Since the measuring overhead is so big I can only estimate that I cut the actual time per recursion from 68 to 0.8 milliseconds by eliminating the unnecessary Substitute and from 0.8 to 0.5 milliseconds by replacing PatternCount with Position.

Anyway, as a result, the custom function now evaluates about twice as fast when it dives into 1 recursion, and over 100 times faster when diving into the 100 levels deep recursion.

The recursion depth directly depends on the number of enumerated HTML entities in the source text (instances of the “&#” string), so the more enumerated entities you have in your text the more you will benefit from this optimization.

And by the way, it still can be optimized further, but I’ll leave that to your elaboration… ;-)

Download Sample fp7 File (193 KB)

Enjoy, and please let me know your optimization experiences by leaving comments either here or at the FM Bench Detective page.

{ 16 comments… read them below or add one }

Daniel Wood September 14, 2011 at 3:30 pm

Hi HOnza, very cool stuff indeed. In the article you mention you used FM Bench to measure the individual recursions of the function, how did you achieve this? Is there a way to use FMBench within a custom function definition to keep track of each recusive call? If so that is very cool – could you elaborate on how this was done?

Cheers

Reply

HOnza September 14, 2011 at 11:03 pm

Yes, it definitely is possible. I have recorded the whole optimization as a screencast using Screenflow but it’s over an hour long, so I am first going to cut it to a reasonable length, and then share it.

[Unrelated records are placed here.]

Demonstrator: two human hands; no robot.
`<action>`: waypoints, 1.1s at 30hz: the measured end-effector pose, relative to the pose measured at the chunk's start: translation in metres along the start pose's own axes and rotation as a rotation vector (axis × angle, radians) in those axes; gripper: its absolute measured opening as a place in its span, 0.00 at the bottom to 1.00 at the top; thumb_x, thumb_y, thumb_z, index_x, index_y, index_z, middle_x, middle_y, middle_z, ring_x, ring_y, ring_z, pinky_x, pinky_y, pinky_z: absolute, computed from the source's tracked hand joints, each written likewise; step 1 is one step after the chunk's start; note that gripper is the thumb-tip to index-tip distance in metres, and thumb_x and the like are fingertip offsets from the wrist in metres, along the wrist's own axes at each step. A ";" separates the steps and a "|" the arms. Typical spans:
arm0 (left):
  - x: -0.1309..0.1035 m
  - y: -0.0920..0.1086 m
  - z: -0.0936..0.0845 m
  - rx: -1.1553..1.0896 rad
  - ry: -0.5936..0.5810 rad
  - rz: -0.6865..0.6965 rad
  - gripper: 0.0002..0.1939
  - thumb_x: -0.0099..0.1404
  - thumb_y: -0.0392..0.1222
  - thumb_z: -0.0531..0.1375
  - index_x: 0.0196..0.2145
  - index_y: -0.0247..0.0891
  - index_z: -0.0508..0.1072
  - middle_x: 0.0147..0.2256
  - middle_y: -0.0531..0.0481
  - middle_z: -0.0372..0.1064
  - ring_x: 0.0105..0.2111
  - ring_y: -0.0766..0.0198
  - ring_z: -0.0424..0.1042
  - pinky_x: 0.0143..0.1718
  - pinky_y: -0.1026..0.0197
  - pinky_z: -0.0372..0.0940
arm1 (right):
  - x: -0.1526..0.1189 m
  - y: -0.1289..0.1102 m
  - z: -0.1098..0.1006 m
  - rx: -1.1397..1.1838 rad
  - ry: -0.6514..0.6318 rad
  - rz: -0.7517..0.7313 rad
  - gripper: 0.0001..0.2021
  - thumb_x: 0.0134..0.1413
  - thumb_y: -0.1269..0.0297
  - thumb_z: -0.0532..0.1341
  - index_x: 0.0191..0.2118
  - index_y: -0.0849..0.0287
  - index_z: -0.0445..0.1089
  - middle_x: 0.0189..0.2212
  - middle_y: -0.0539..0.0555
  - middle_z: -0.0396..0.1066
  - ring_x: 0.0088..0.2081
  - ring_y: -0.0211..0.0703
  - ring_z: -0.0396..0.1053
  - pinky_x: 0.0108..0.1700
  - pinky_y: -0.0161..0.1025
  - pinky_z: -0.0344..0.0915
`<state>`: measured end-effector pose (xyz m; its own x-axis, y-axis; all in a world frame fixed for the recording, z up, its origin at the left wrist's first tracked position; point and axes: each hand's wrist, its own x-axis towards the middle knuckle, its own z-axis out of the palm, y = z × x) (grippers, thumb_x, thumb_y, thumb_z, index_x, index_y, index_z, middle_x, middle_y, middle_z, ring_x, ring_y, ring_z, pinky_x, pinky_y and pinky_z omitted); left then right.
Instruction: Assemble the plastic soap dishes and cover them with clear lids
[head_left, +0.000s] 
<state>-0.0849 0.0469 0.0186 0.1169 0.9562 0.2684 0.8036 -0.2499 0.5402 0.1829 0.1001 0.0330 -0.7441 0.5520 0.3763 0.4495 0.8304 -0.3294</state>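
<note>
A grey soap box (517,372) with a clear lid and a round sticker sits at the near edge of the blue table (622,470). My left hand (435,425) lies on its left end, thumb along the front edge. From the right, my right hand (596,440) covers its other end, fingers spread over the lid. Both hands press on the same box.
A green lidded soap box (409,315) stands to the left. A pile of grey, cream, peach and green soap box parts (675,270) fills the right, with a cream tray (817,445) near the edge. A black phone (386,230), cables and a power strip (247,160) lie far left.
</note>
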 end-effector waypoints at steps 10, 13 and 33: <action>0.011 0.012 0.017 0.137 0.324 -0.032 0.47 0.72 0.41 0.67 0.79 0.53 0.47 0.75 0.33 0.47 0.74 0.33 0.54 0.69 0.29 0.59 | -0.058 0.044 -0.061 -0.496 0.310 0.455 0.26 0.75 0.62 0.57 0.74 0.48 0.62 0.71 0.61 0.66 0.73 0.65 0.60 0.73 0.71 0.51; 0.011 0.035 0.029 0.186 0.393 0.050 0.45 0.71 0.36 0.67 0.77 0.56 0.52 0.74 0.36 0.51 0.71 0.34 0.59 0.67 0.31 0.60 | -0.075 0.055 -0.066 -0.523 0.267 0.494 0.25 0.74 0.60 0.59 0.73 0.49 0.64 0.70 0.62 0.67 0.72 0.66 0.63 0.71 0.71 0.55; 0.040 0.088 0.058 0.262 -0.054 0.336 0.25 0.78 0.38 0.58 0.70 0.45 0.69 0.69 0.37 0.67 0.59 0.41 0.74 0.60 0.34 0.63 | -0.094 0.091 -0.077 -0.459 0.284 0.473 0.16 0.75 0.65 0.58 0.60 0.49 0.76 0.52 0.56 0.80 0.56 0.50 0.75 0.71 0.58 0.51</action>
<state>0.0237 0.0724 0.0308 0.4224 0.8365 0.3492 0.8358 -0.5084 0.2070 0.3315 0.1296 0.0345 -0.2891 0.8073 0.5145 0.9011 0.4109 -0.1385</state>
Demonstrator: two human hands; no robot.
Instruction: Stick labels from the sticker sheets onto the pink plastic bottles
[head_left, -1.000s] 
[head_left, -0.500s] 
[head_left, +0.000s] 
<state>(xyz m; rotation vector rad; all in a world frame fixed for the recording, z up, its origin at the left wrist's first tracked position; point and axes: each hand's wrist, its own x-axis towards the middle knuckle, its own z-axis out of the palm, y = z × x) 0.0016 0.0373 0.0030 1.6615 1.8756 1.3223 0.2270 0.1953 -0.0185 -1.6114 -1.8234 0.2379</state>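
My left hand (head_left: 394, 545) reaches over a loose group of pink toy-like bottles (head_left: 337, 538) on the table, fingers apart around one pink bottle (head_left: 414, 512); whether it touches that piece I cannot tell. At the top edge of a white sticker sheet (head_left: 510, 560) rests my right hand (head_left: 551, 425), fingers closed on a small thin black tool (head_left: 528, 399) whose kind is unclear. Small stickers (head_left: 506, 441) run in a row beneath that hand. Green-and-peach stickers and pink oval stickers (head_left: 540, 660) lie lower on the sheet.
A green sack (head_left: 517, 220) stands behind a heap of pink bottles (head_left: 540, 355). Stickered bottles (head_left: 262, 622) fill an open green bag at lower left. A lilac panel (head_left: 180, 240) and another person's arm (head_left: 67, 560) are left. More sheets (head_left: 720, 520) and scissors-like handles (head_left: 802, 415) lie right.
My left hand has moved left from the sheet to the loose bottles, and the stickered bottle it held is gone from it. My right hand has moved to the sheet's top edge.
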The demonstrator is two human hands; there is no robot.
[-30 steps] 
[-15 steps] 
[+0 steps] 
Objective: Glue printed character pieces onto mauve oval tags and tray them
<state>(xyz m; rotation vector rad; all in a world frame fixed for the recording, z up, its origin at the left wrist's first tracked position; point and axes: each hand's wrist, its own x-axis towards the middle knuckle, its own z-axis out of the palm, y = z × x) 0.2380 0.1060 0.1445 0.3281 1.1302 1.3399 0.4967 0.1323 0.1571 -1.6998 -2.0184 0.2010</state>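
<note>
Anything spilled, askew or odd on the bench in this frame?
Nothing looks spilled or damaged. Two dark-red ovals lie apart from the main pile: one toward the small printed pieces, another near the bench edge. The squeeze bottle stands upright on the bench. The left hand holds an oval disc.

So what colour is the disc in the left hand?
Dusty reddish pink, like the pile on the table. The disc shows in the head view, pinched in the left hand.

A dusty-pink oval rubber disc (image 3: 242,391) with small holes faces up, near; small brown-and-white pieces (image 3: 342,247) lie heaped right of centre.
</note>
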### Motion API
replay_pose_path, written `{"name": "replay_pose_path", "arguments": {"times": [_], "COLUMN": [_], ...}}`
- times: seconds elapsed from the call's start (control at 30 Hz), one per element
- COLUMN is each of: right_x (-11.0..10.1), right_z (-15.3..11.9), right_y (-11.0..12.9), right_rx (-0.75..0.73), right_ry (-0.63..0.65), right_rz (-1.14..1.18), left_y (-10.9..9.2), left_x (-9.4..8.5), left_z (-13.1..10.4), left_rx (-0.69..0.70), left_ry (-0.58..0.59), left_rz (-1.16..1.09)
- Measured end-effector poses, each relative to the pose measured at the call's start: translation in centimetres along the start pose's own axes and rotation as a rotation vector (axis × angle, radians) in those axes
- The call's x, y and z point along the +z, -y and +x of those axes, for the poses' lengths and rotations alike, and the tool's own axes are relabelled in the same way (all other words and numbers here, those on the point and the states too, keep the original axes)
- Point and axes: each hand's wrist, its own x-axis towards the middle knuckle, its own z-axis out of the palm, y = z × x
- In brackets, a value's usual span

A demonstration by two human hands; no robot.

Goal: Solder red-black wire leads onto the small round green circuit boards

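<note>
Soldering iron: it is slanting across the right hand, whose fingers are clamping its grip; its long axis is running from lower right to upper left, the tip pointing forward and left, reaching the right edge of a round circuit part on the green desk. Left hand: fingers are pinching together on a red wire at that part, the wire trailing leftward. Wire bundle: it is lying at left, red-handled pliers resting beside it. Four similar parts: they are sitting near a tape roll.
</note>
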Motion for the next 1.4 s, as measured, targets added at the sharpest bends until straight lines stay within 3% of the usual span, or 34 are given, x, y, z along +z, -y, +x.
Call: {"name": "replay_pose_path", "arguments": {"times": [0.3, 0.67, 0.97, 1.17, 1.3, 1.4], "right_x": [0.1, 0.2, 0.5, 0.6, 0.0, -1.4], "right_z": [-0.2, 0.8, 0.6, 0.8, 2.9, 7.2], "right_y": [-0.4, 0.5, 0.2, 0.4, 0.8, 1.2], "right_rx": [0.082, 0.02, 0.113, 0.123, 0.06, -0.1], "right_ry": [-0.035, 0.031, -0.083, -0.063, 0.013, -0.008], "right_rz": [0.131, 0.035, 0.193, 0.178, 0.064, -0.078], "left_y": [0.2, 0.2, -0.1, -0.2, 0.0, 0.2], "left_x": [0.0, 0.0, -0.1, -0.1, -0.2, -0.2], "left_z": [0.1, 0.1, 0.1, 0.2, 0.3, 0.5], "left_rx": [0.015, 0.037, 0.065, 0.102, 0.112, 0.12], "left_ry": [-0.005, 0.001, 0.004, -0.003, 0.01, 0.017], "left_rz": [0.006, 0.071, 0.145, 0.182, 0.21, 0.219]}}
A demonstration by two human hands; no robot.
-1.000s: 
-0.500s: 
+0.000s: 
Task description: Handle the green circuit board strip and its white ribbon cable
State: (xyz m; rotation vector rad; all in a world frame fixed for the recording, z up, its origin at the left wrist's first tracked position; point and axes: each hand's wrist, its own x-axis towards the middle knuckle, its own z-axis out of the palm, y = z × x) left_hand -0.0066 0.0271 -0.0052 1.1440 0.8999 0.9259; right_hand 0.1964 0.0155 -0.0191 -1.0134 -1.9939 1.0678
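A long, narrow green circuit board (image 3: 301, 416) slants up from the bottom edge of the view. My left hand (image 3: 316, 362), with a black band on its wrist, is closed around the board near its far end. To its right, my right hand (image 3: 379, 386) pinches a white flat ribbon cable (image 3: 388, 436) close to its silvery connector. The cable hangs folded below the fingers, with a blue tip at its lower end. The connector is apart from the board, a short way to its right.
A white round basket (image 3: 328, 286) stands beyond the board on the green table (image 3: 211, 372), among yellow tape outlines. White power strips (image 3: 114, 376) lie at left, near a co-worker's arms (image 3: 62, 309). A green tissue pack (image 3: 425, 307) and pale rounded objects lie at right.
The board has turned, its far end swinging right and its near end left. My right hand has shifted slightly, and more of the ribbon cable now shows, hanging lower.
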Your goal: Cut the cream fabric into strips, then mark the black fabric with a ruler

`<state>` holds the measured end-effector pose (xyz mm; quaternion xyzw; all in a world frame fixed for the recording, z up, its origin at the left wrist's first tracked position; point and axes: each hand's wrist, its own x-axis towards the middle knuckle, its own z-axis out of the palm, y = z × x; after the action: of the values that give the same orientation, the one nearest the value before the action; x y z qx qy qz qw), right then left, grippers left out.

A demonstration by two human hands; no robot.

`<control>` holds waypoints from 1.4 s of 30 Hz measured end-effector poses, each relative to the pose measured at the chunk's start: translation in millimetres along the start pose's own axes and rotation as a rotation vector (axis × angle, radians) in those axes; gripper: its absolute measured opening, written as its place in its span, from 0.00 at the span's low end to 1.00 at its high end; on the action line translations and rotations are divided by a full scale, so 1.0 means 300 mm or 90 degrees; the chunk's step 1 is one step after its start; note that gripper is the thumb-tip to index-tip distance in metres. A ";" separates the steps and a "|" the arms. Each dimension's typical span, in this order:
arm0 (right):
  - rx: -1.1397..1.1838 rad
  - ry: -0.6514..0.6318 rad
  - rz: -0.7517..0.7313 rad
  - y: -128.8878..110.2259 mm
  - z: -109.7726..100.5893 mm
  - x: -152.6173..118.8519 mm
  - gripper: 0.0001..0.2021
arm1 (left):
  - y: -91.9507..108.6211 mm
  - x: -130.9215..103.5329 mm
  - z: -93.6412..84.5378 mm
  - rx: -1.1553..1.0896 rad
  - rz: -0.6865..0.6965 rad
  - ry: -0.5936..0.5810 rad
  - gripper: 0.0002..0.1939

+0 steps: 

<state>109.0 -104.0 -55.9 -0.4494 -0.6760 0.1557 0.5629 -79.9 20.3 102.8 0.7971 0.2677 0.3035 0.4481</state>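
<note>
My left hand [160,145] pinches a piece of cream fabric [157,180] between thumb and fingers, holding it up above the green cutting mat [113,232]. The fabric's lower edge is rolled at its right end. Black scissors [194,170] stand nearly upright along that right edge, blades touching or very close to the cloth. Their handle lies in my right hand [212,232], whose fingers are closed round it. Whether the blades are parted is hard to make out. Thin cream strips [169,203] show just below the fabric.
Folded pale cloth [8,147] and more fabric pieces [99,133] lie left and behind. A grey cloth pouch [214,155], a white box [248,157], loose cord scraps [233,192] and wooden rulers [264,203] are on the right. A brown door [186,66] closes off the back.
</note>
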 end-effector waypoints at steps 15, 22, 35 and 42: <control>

I am also going to show this in my session at Pause[x]London

Bruce Robertson September 14, 2011 at 3:51 pm

Excellent article. You mention a question about what optimizations might come next. And you describe your initializer method as a source of much of the speed improvement. I wonder about splitting the function into an initializer custom function that calls a second custom function, which would contain the recursive operations.

Reply

HOnza September 14, 2011 at 11:11 pm

Thanks, Bruce. I was thinking about that, but splitting the custom function would make it less portable/harder to share. The depth variable does the trick with relatively smal overhead.

Actually, much more useful than removing this overhead would be optimizing the top-level instance – the Substitute.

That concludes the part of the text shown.